Don’t tell your dad, she was saying in a whisper that stung my head, Don’t tell him. So I knew the man she was begging was not my father.

There was one other time which had no name.

I’m here because I’m safe. A smell of murder in the house, strong as burning. I can see long grass to the left and right, the mud track and the plank leading back down to the yard.
The kitchen door is open and a shadow blocks the light – I won’t catch its eye! Upstairs, Rose and Celesta’s room is all in darkness. The Box Room blazes bright. Lightbulb in the
centre of the ceiling hanging like a pear.

He was coming back down the hill, his hat pulled over his face and the rain cutting around him in sheets. He was too early; he must have lost it all. I was on lookout. I would have warned my
mother, I was on my way – but as I turn the corner of the stairs I see the man. He’s bent across her and her head’s back on the table and her hair is swimming over the cloth, this
way and that, as she turns her face from side to side. The Toby Jug is just behind her, grinning. Her eyes hold mine. She freezes, and the man turns now, looks at me, smiles. His smile is golden.
His hand covers my mother’s mouth and what I fear is blood is just a flash of scarlet on the hand.

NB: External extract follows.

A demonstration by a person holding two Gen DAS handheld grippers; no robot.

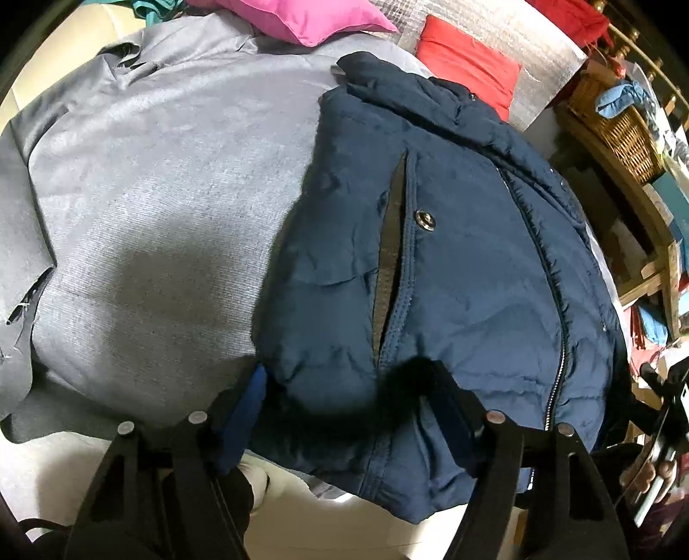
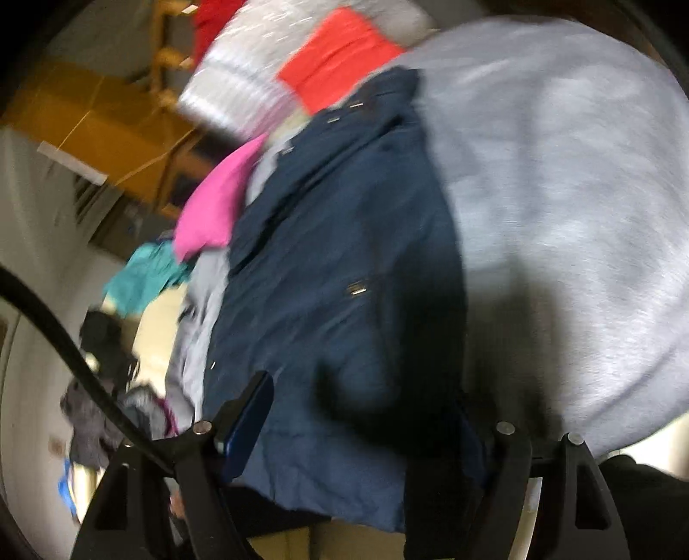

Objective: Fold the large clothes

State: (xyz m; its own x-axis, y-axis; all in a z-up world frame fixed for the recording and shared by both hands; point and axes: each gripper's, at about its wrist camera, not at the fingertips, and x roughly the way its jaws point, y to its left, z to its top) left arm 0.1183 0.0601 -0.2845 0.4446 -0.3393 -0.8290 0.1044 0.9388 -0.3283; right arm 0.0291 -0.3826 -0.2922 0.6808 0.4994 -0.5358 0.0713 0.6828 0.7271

There’s a shout from the doorstep. Fran is guarding too, standing out in the night air and doing as she’s told, but now my father has caught her. He’ll catch all of us. We run
like water: me and Fran past my father, his hand clutching the air at our necks, Joe Medora flitting through the living room and away into the street. But not my mother. He gets her, rending the
clothes from her body like the pelt from a rabbit. Now she lies in the box room with the bare bulb hanging over her head.

He stands on the back step, waiting for Fran. If I keep very still in here, he won’t find me.

~

Things surface; the rabbits and the stink of them next to me in the hutch; all bits of streaky skin; my father with his hand inside the body, the split wound like a secret and
the darkness in there, the hot black closed-in smell. The heat.

He would’ve smothered you.

Wanted to saw
me
to bits, Dol, like a magician!

I imagine my mother upstairs on the narrow bed, her body cut in a jagged half. My father standing over her with the handsaw raised above his head, and the blood flowing out of
her like a burst pipe. His shadow on the step is giant with death; he might have murdered her already. I can’t tell from here: blood looks black in the dark.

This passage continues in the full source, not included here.